Friday Counseling Issues: Bipolar Disorder, Diagnosing and Treating

Many famous people have struggled with Bipolar Disorder, finding some degree of peace when they finally, so to speak, come out of the closet. But before they reach that point, they have often gone through two or three marriages, addictions of all sorts, and possibly even done jail time.

Mel Gibson, Abraham Lincoln, Robin William, Britney Spears, Angelina Jolie, Diana, Princess of Wales, and Queen Victoria.   There are hundreds more.  One thing all these people have in common is that they are brilliant in some way.  Even stuffy old Queen Victoria managed to keep her realm intact in a world in which women did not hold power.

So how do you know if someone has Bipolar Disorder?  There is a very specific diagnostic protocol.  Often, if I sense that a client has Bipolar, I will refer that person to a psychiatrist for a more in-depth evaluation and for medication.

There is Bipolar I, Bipolar II, and various degrees of both of those; there is also rapid-cycling Bipolar, in which the patient can cycle in and out of extreme moods within minutes, experiencing several cycles per day.

I thought about going into the details, but it’s really more complicated than I am prepared to deal with here. Instead, I’m going to suggest you go to this website:

Please, please stay away from those online diagnostic tests. You will only make yourself miserable with worry. If you or someone you love seems to be experiencing Bipolar symptoms, you need to see your doctor.   Mood swings are not unique to Bipolar Disorder.  They can show up in ADD and other conditions as well. You need to see a doctor for the medical treatment of Bipolar.  A therapist such as myself cannot prescribe; neither can a psychologist. You need an M.D. for that.  Medicating Bipolar Disorder can take some time and tweaking, and it needs faithful monitoring and compliance with the meds. Everyone’s chemistry is different from everyone else’s.  There is no “one size fits all” medical treatment for Bipolar Disorder. You can read more about medications here:

But isn’t this so-called Bipolar thing really just a spiritual problem?  Isn’t it a form of demon possession?

I don’t believe that every single case of Bipolar Disorder is demon possession. It CAN be, but as some wise soul said, if the only tool you have is a hammer, then everything starts looking like a nail.

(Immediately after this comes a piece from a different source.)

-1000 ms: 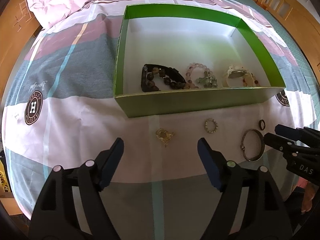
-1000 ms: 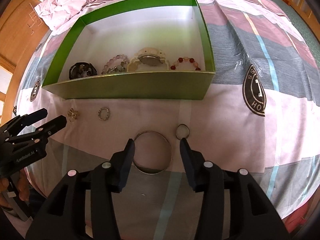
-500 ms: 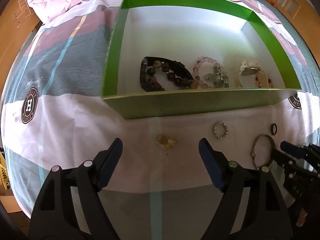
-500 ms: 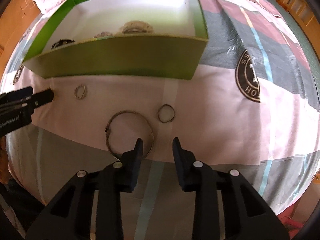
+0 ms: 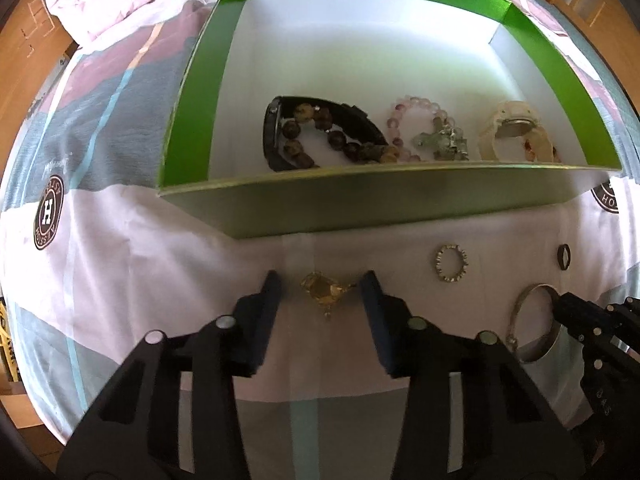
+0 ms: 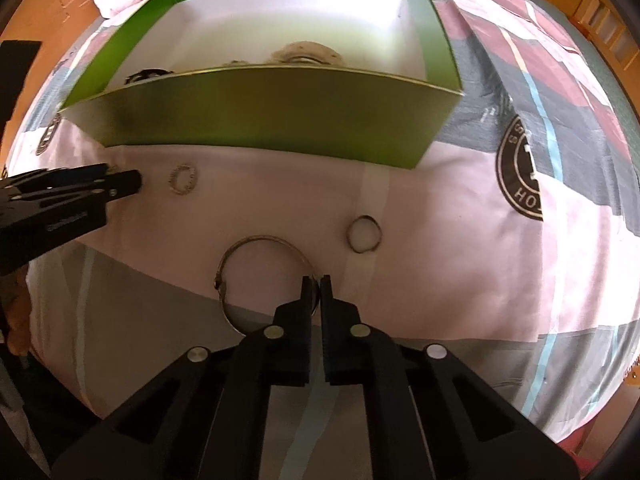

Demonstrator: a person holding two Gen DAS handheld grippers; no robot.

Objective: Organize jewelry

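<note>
A gold brooch [image 5: 326, 292] lies on the bedspread between the fingers of my left gripper [image 5: 320, 286]. Its jaws are closing, with a gap still showing on each side of the brooch. My right gripper [image 6: 316, 282] is shut on the near rim of a silver bangle [image 6: 260, 238]. In the left wrist view the same bangle [image 5: 518, 312] sits at the far right under the right gripper [image 5: 560, 302]. The green box [image 5: 360, 208] holds a black watch [image 5: 276, 136], dark beads [image 5: 340, 142], a pink bead bracelet [image 5: 404, 110] and a white watch [image 5: 512, 128].
A small beaded ring [image 5: 452, 263] and a dark ring [image 5: 564, 256] lie loose in front of the box; the right wrist view shows them as the beaded ring [image 6: 183, 179] and plain ring [image 6: 363, 234]. A crumpled pink quilt [image 5: 112, 0] lies at the back left.
My left gripper came down over the brooch and its jaws narrowed around it. My right gripper's jaws closed onto the bangle's rim.
</note>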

I have Bipolar clients who are sincere believers, and still they struggle.  Believe me when I tell you that the best way I know to discourage someone like that is to sternly “rebuke the devil” and demand that the client confess his sin and get right with God.  These people are already often overwhelmed with shame and guilt because they don’t understand how a Christian can have such a terrible condition.

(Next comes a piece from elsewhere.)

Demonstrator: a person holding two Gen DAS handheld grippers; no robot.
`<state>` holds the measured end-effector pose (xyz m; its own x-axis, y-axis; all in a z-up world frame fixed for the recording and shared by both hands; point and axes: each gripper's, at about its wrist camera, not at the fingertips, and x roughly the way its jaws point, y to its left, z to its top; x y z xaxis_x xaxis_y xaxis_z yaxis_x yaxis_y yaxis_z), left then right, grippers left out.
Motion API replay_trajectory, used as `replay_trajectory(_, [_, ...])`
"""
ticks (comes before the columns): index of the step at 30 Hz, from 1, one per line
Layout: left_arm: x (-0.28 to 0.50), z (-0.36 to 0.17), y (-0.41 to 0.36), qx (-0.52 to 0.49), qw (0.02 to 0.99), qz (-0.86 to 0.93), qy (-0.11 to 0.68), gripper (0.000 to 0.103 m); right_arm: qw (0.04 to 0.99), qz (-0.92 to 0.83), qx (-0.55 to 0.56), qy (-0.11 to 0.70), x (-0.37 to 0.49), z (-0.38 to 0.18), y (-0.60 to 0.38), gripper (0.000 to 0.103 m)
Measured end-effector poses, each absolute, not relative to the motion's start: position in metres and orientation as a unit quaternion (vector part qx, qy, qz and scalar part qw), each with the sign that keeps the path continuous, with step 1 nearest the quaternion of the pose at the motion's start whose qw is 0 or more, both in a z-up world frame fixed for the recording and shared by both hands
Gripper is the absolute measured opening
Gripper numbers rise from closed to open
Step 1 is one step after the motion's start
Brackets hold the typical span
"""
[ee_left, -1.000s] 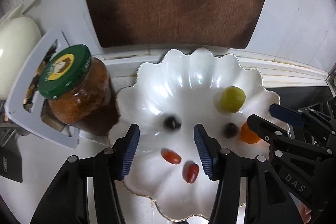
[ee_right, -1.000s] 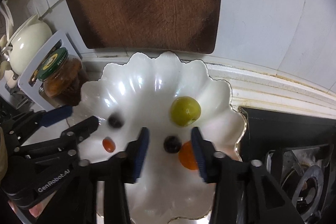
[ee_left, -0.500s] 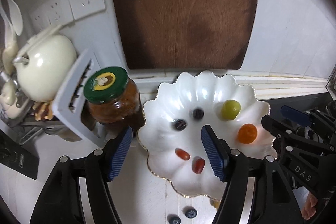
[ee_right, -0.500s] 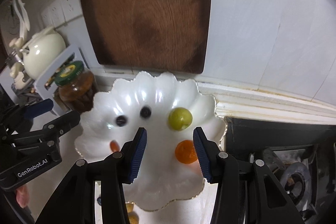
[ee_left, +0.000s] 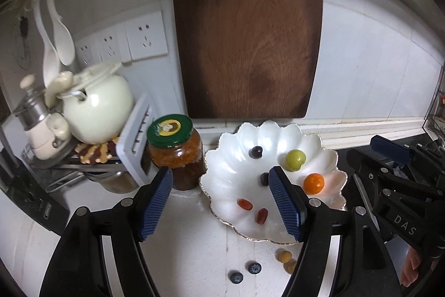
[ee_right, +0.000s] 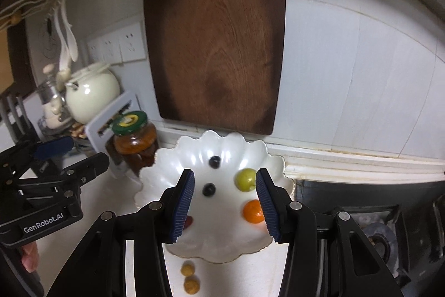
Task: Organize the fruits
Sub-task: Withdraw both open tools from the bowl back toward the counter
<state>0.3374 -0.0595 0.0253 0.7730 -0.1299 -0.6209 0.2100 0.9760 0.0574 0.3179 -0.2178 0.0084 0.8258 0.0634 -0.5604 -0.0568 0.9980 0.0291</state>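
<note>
We see the left tongs gaping over the scalloped white plate, their jaws having just been widening with nothing between them; the right tongs hang parted and empty above it too. On that plate lie two blueberries, a green fruit, a small orange and two red tomatoes. In front of the plate, two more blueberries and two tan fruits sit on the bench.

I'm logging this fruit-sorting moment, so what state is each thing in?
Left gripper: jaws open, empty.
Right gripper: jaws open, empty.
Jar: lid on, upright.
White dish: holds six fruits.
Two blueberries: on the counter, outside the dish.
Cutting board: upright against the wall.
</note>
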Motion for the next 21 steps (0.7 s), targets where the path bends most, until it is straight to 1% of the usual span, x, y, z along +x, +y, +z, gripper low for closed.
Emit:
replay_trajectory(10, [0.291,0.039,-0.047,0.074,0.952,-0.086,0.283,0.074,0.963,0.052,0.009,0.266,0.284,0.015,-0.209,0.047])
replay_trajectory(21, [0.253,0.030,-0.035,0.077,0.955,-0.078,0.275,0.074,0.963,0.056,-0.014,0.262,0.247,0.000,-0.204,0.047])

May I remind you that God never promised that we believers would be free of all disease, all trouble, all difficulty? Think of the Apostle Paul, who begged God for deliverance from a thorn in the flesh. He didn’t get that deliverance. Was he “not right with God,” or did God simply allow Paul’s thorn to be something that could be used for His own purposes?

We stand in a dangerous place when we deign to judge someone else’s relationship with God.